▽

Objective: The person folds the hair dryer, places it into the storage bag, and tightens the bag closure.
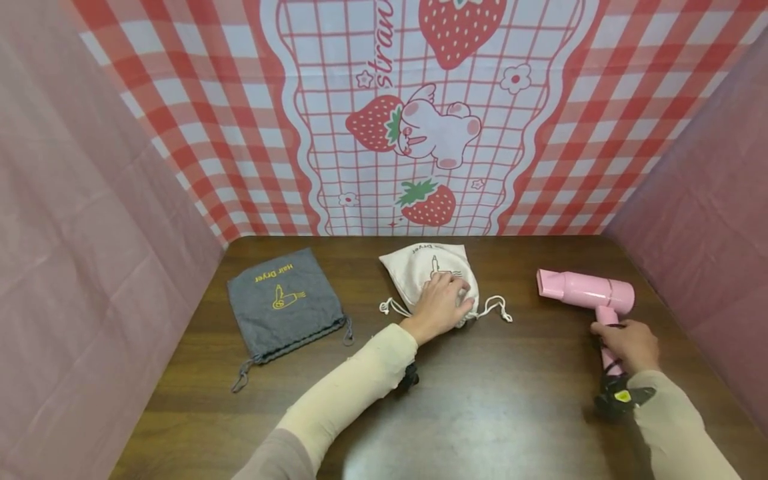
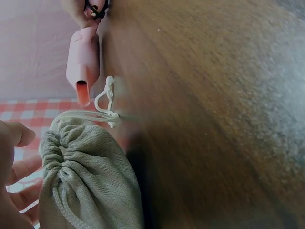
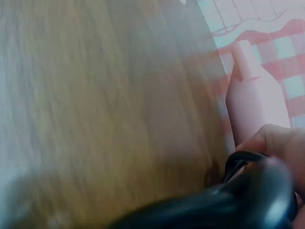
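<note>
The left hand, fingers loosely parted, is seemingly preparing to grasp the white pouch, far centre; the right hand is gripping the pink dryer at right. Closing the left fingers seems needed next.

Table: brown wood grain, glossy, pale glare near front middle. On it: grey bag at left, flat, yellow print up, mouth edge toward front, grey cords trailing from both ends of that edge. White bag back middle, mouth gathered, white cords out either side. Dryer at right; can't tell if it touches.
</note>
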`<act>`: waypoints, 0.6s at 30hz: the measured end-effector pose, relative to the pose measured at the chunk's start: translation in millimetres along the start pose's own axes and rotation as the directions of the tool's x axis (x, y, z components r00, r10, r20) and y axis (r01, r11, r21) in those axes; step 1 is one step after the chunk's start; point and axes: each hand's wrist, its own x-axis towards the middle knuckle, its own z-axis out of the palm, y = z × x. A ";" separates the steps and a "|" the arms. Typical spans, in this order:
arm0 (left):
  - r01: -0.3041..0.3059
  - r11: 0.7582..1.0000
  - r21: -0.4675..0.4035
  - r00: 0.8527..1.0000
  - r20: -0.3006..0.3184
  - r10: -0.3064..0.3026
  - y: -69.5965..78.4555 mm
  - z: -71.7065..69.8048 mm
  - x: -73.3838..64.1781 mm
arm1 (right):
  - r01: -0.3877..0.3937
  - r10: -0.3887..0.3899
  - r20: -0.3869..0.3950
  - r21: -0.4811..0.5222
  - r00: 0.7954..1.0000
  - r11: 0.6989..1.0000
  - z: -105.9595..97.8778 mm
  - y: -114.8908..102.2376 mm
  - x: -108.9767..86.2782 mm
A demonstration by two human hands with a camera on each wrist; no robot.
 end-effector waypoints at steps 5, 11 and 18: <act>0.006 1.000 -0.019 1.000 0.010 -0.006 1.7 -2.1 2.4 | 0.064 -0.063 -0.018 0.037 0.998 0.997 5.8 -15.7 -5.5; 0.041 0.996 -0.081 0.998 -0.040 -0.045 1.7 -5.2 4.3 | 0.148 -0.147 -0.019 0.081 0.989 0.986 7.9 -39.0 -15.5; 0.104 0.973 -0.204 0.993 -0.025 -0.112 2.0 -7.9 7.0 | 0.236 -0.237 -0.002 0.125 0.971 0.964 14.6 -58.5 -28.8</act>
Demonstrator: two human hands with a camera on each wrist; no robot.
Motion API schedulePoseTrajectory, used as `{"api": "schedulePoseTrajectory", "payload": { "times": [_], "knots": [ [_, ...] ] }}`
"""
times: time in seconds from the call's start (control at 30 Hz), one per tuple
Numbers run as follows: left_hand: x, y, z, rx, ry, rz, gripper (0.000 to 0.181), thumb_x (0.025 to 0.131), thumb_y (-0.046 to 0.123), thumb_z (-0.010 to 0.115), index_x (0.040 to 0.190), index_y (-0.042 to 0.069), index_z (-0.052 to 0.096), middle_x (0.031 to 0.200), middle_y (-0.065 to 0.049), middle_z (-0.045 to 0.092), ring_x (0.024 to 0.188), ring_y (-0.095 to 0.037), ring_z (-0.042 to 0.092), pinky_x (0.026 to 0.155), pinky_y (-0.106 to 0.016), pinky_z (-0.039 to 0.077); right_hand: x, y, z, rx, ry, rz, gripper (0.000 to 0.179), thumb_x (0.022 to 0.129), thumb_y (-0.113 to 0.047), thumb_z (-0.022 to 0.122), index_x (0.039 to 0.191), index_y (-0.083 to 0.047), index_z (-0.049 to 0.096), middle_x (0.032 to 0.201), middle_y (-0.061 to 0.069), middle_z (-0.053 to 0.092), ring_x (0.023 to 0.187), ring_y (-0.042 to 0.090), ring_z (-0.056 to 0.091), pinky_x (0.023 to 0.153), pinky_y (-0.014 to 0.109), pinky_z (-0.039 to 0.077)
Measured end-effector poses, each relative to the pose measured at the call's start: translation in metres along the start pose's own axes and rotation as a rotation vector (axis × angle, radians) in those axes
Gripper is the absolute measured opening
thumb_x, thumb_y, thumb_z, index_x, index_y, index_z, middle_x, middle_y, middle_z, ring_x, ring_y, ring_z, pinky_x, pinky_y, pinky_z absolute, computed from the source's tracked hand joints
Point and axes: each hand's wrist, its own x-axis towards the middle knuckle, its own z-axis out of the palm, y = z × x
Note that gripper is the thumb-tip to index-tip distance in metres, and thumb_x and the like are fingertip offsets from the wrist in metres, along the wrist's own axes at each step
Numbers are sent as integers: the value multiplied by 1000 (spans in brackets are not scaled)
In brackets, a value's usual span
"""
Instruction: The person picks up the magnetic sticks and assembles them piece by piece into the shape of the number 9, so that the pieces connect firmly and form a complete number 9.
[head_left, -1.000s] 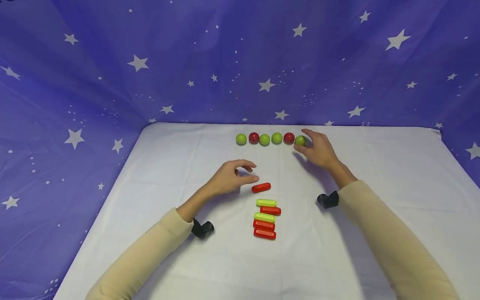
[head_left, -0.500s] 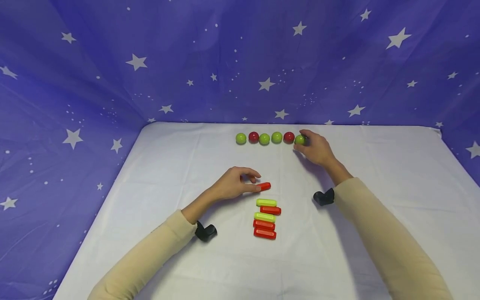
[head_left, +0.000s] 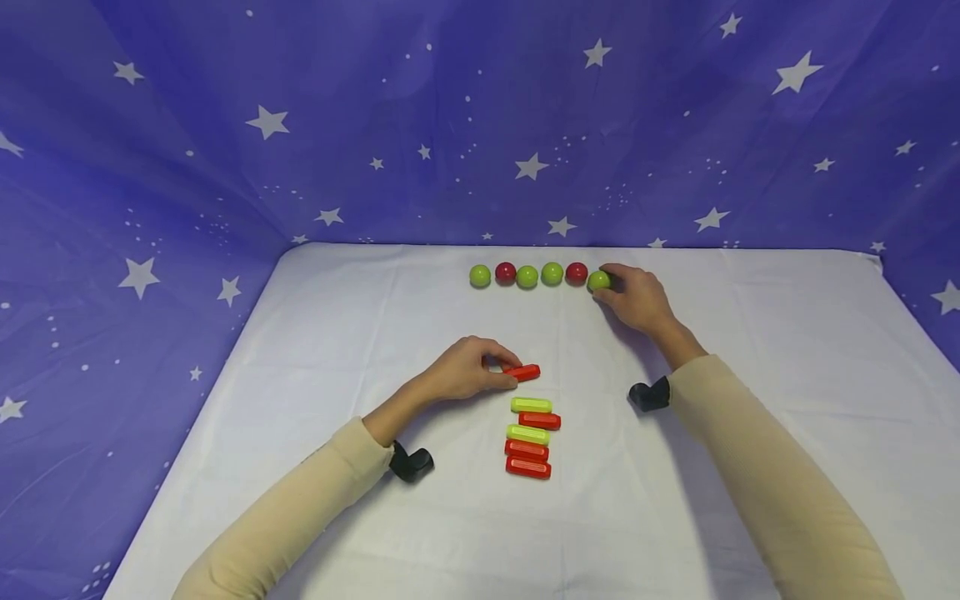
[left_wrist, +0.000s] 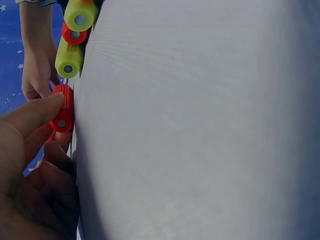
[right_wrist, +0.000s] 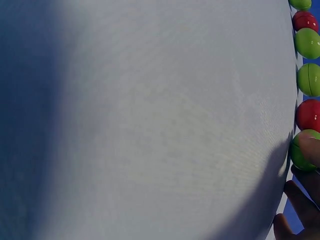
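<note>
head alone shows both: left fingers [head_left: 500, 381] pinching red stick [head_left: 528, 372], right fingers [head_left: 619, 272] green ball [head_left: 597, 281].

The white counter [head_left: 450, 533] carries a green ball [head_left: 598, 281] between the right fingers [head_left: 618, 270] and, leftward from them, a row of five more balls [head_left: 527, 277], red and green. A red stick [head_left: 529, 372] sits between the left fingers [head_left: 499, 350]; on their near side lie five more sticks [head_left: 528, 434], red and lime.

Left hand [head_left: 463, 369] pinches a red bar [head_left: 529, 372], far of five red and yellow-green bars [head_left: 528, 435]. Right hand [head_left: 637, 300] grips a green ball [head_left: 598, 281], rightmost in the far row of balls [head_left: 552, 273].
</note>
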Motion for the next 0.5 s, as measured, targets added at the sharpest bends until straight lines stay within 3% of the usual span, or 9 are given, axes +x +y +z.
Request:
{"api": "schedulePoseTrajectory", "payload": {
  "times": [0.3, 0.5],
  "knots": [
    [-1, -4, 0, -53, 11, -4, 25, 83, 21, 81, 107, 15, 77, 98, 8, 70, 82, -13, 56, 70, -26, 46, 0, 0, 0, -11, 4, -25, 48, 94, -16, 67, 136, 3, 54, 129, 26, 58, 124, 45, 49, 108, 56, 31],
    [-1, -3, 0, -41, 16, 3, 26, 83, 22, 81, 108, 15, 77, 98, 8, 70, 81, -14, 56, 70, -27, 46, -1, -1, -1, -12, -3, -22, 47, 94, -16, 67, 135, 3, 54, 130, 26, 58, 124, 45, 49, 107, 56, 31]
  ]
}}
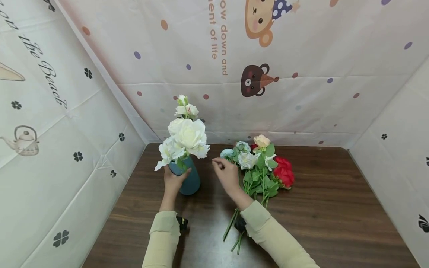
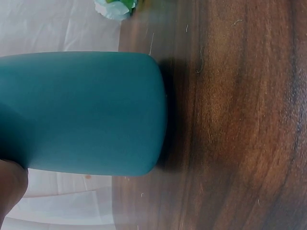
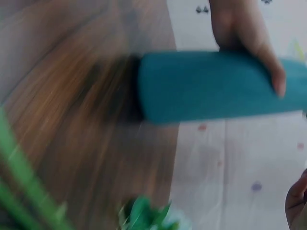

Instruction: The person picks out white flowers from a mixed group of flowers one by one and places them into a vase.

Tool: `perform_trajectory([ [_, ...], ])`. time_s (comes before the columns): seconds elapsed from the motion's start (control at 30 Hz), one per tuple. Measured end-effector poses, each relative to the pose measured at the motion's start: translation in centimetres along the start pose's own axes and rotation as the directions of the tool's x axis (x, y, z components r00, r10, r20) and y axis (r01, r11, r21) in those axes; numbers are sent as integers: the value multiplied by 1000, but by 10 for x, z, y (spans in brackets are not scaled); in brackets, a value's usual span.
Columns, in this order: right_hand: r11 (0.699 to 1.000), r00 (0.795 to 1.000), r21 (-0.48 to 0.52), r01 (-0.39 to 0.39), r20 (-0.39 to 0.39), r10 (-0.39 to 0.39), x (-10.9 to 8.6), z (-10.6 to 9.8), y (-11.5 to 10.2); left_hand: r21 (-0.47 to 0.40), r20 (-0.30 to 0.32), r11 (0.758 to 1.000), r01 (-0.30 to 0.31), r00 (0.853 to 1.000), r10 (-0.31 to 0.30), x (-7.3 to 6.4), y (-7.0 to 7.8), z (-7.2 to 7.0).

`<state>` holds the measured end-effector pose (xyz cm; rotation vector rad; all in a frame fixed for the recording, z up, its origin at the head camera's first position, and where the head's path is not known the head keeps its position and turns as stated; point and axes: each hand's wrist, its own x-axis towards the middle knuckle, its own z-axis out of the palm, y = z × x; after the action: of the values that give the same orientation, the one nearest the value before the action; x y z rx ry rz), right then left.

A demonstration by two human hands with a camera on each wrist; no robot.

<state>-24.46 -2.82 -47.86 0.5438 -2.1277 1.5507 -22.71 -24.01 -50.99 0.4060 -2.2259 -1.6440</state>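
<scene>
My left hand grips a blue-teal vase near its mouth, with the thumb across its side. The vase stands upright on the table, and its lower part fills much of the left wrist view. White flowers with a few green leaves rise out of it. To the right of the vase, my right hand is raised with loosely bent fingers and nothing visible in them. In the right wrist view, fingers of the right hand show at the lower right edge, apart from the vase.
Beside my right forearm lies a pile of artificial flowers on the brown wooden table: a red bloom, a peach one, a white one and pale blue ones. Their stems point toward me. Printed cloth hangs behind.
</scene>
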Motion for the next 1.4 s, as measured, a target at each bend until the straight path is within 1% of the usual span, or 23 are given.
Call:
perform_trajectory([
  [0.07, 999, 999, -36, -34, -8, 34, -5, -13, 11, -3, 0, 1000, -5, 1000, 5, 0, 0, 0],
  [0.13, 993, 996, -73, -91, -7, 91, -10, -27, 22, -9, -1, 1000, -6, 1000, 6, 1, 0, 1],
  [0.2, 977, 985, -124, -173, 5, 175, -16, -40, 33, -8, -2, 1000, -4, 1000, 4, 1, 0, 1],
  [0.27, 948, 963, -184, -258, 23, 267, -20, -51, 43, -6, -1, 1000, 1, 1000, -1, 1, 0, 1],
  [0.33, 910, 934, -245, -334, 42, 354, -23, -61, 52, -2, 0, 1000, 3, 1000, -3, 1, 0, 0],
  [0.37, 887, 916, -278, -370, 49, 397, -24, -66, 55, 1, -1, 1000, 3, 1000, -3, 1, 0, 0],
  [0.47, 834, 878, -351, -425, 62, 474, -26, -75, 66, -4, -1, 1000, -3, 1000, 3, 1, 1, 0],
  [0.53, 812, 864, -384, -441, 65, 500, -27, -79, 73, -9, -2, 1000, -6, 1000, 6, 1, 1, -1],
  [0.67, 782, 846, -423, -458, 62, 529, -25, -79, 81, 0, -1, 1000, -9, 1000, 9, 2, 1, -1],
  [0.8, 742, 831, -496, -451, 71, 552, -20, -77, 86, 10, 0, 1000, -4, 1000, 4, 4, 0, -1],
  [0.9, 720, 817, -532, -446, 86, 570, -15, -76, 89, 16, 5, 1000, 3, 1000, -3, 5, -1, 0],
  [0.97, 711, 803, -537, -454, 99, 588, -12, -75, 90, 16, 8, 1000, 9, 1000, -9, 4, 0, -1],
  [1.03, 696, 777, -542, -471, 118, 618, -8, -75, 91, 17, 7, 1000, 11, 1000, -11, 4, 0, -1],
  [1.07, 690, 768, -549, -472, 130, 628, -6, -75, 92, 18, 5, 1000, 13, 1000, -14, 4, 0, -2],
  [1.17, 684, 750, -556, -473, 153, 643, -1, -74, 92, 30, 2, 999, 21, 1000, -21, 3, 0, -2],
  [1.2, 685, 750, -554, -474, 153, 643, 0, -74, 92, 32, 3, 999, 25, 1000, -25, 3, 0, -2],
  [1.23, 691, 757, -549, -471, 151, 635, 1, -74, 91, 32, 4, 999, 30, 1000, -30, 3, -1, -2],
  [1.33, 714, 787, -511, -478, 113, 607, 2, -74, 88, 26, 6, 999, 24, 1000, -24, 3, -1, -1],
  [1.4, 732, 801, -472, -491, 86, 593, 4, -74, 85, 17, 6, 1000, 20, 1000, -20, 3, -2, 0],
])
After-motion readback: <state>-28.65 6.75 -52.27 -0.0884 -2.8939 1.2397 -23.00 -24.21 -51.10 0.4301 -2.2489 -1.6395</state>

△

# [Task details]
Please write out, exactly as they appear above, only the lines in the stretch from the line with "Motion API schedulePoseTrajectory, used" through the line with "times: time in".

# [Task output]
Motion API schedulePoseTrajectory, used as `{"api": "schedulePoseTrajectory", "payload": { "times": [_], "knots": [ [_, ...] ] }}`
"""
times: time in seconds from the call's start (control at 30 Hz), one per tuple

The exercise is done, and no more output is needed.